Lo spagnolo è il presunto capo della cellula che operava fra Melilla, l'enclave spagnola in Marocco e Nador, in territorio magrebino.
DUE FERMI A LONDRA. Ma è panico Isis anche in Gran Bretagna.
Nel Regno Unito sono state fermate due persone perché sospettate di appartenere o di dare appoggio a gruppi jihadisti. A renderlo noto è stata la polizia britannica, che ha precisato che si tratta di due uomini di 33 e 42 anni, presi sull'autostrada M6 e attualmente in custodia a Londra.

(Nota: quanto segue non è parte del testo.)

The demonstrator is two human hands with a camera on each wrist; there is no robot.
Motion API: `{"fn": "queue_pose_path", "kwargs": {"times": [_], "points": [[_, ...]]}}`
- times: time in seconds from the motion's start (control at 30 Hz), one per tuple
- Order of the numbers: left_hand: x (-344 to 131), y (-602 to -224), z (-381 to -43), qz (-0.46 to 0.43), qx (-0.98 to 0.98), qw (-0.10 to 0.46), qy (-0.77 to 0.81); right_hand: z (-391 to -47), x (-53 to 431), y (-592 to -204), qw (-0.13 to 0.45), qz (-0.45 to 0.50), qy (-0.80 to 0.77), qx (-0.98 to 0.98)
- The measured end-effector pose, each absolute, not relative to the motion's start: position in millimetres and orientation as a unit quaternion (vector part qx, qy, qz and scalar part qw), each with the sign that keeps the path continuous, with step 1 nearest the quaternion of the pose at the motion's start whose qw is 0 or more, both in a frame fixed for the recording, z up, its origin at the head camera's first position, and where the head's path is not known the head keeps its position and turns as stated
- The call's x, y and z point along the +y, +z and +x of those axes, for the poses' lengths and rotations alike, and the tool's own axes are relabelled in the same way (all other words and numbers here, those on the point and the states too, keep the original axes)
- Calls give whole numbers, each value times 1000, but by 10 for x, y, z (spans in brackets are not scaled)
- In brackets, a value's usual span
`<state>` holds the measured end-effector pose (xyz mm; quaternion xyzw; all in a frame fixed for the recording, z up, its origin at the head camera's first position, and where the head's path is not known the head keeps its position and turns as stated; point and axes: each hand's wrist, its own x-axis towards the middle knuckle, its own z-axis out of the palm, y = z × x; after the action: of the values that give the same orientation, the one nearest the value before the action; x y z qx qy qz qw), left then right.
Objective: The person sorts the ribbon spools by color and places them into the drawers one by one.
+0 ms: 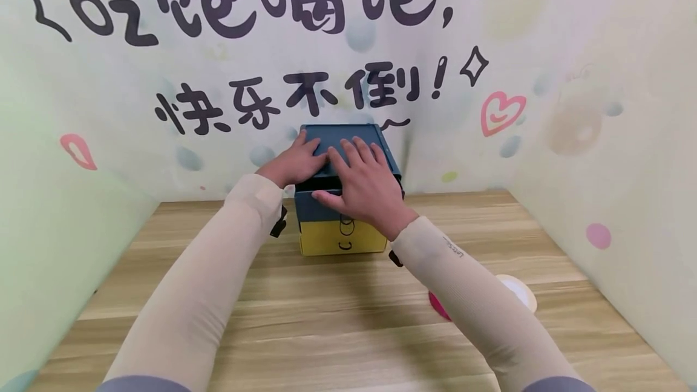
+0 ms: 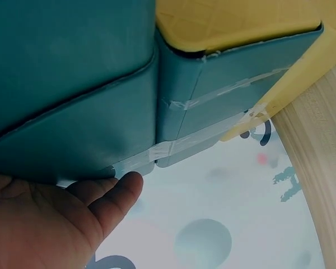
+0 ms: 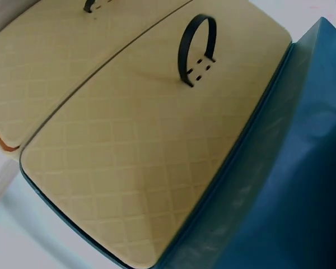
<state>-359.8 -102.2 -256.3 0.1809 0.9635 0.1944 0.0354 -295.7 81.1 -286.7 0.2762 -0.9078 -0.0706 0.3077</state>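
Observation:
A box with a dark blue upper part and a yellow lower part [image 1: 318, 239] stands at the back of the table. Its blue lid [image 1: 334, 133] sits slightly raised, with a dark gap along the front. My left hand [image 1: 296, 162] rests on the lid's left side, fingers extended. Across the lid's front right lies my right hand [image 1: 367, 189], fingers spread, thumb over the front edge. The left wrist view shows the left hand [image 2: 50, 216] touching the edge of the teal-looking blue cover [image 2: 73, 117]. In the right wrist view, a yellow quilted side panel [image 3: 129, 123] bears a black strap loop [image 3: 183, 53].
Behind the box rises a white printed backdrop [image 1: 457, 156] with black lettering. A pink-red round object [image 1: 438, 306] and a pale round object [image 1: 524, 291] lie on the wooden table [image 1: 305, 319], both partly hidden by the right forearm.

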Motion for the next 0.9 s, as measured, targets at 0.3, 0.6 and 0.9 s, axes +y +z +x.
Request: {"fn": "queue_pose_path", "kwargs": {"times": [0.3, 0.6, 0.9], "points": [[-1019, -2567, -3593, 182, 961, 35, 205, -3122, 803, -2865, 295, 271, -65, -914], [-1014, -2554, -3607, 186, 961, 37, 200, -3201, 807, -2880, 308, 268, -62, -911], [-1023, -2557, -3608, 195, 962, 37, 188, -3239, 774, -2908, 309, 250, -55, -916]]}}
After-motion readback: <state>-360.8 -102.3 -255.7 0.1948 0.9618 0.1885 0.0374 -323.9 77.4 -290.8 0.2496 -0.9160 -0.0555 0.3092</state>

Il fermo è arrivato dopo che giovedì 25 settembre nove uomini erano stati arrestati perché sospettati di far parte del gruppo al Muhajiron (Musulmani contro i crociati) messo al bando nel 2011.
PANICO IN GERMANIA. La psicosi attentati, tuttavia, ha coinvolto pure la Germania. Una portavoce del ministero degli Interni tedesco a Berlino ha precisato che «non ci sono indicazioni concrete di possibili azioni, ma c'è un alto rischio che possano avvenire in ogni momento».
«È difficile individuare singoli elementi che potrebbero colpire, un grande piano è più semplice da individuare», ha poi aggiunto.

3 MILA FOREIGN FIGHTERS. In Europa, però, non c'è da fare i conti solo con i terroristi pronti a compiere azioni nel Vecchio Continente. Ci sono pure 3 mila combattenti che si sono arruolati nelle file dell'Isis.
A dare le nuove cifre del fenomeno conosciuto come foreign fighters è stato il coordinatore europeo dell'antiterrorismo Gilles De Kerkhove che ha lanciato l'allarme attraverso la Bbc. L'avvertimento è che gli attacchi aerei occidentali fanno aumentare il rischio di azioni di ritorsione in Europa.
Nel conteggio totale, ha precisato De Kerkhove, sono inclusi anche i combattenti che sono poi rientrati nel Vecchio Continente e quelli che sono morti nei teatri di guerra.